Reproduce exactly the lines below from the one containing "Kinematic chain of" through the one containing "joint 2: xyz", including both, and nothing else.

#####

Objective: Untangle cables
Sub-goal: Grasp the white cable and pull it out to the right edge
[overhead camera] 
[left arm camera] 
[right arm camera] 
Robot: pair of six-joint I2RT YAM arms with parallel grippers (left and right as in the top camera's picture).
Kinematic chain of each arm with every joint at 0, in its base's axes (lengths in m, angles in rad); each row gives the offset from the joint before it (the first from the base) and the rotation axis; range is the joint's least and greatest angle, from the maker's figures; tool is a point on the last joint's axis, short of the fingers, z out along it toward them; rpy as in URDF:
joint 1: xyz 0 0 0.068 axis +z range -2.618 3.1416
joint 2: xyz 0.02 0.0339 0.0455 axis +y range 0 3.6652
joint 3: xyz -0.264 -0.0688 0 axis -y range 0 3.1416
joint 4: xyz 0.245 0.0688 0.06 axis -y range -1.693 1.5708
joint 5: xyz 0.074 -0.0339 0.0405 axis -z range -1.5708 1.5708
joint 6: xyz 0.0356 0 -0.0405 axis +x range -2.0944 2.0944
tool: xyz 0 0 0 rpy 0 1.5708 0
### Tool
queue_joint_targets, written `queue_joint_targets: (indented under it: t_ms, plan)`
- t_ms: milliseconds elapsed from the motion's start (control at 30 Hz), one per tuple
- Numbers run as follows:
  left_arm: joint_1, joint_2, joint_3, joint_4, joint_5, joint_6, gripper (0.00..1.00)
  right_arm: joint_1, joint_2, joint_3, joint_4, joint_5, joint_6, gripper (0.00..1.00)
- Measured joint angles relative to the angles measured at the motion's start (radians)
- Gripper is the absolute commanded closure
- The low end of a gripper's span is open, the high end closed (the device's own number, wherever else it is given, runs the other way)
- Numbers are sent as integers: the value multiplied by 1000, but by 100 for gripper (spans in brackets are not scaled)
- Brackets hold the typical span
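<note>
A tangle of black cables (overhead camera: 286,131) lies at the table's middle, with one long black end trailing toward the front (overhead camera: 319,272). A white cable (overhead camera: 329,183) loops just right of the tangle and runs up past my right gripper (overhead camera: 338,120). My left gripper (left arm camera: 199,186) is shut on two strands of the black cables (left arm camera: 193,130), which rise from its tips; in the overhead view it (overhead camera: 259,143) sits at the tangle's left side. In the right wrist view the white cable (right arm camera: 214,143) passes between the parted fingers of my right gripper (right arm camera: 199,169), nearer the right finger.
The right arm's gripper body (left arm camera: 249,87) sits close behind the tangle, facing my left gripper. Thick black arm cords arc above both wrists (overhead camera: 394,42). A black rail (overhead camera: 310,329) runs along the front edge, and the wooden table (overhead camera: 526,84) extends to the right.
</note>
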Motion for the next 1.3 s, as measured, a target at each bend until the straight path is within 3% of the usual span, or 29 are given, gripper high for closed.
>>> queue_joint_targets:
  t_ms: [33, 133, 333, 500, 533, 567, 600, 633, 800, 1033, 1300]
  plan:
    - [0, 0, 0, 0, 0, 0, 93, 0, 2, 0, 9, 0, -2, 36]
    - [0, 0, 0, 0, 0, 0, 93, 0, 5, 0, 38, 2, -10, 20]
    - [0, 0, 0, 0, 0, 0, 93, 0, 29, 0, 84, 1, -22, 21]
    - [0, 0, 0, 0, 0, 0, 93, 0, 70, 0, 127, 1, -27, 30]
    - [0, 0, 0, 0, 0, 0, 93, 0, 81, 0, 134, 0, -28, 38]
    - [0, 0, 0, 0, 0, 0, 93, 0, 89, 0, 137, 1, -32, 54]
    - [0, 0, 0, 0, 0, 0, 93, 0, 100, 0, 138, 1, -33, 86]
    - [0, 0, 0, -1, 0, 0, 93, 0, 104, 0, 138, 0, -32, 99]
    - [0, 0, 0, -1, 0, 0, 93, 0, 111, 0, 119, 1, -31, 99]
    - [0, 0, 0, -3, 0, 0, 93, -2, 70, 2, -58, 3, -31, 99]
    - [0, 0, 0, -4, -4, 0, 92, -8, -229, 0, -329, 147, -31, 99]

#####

ANSWER TO THIS PROBLEM =>
Kinematic chain of each arm with every joint at 0, in its base's axes (lengths in m, angles in rad); each row gives the offset from the joint before it (the first from the base) and the rotation axis; range is the joint's least and greatest angle, from the maker's figures; tool is a point on the last joint's axis, short of the fingers, z out along it toward them; rpy as in URDF:
joint 1: xyz 0 0 0.068 axis +z range -2.618 3.1416
joint 2: xyz 0.02 0.0339 0.0455 axis +y range 0 3.6652

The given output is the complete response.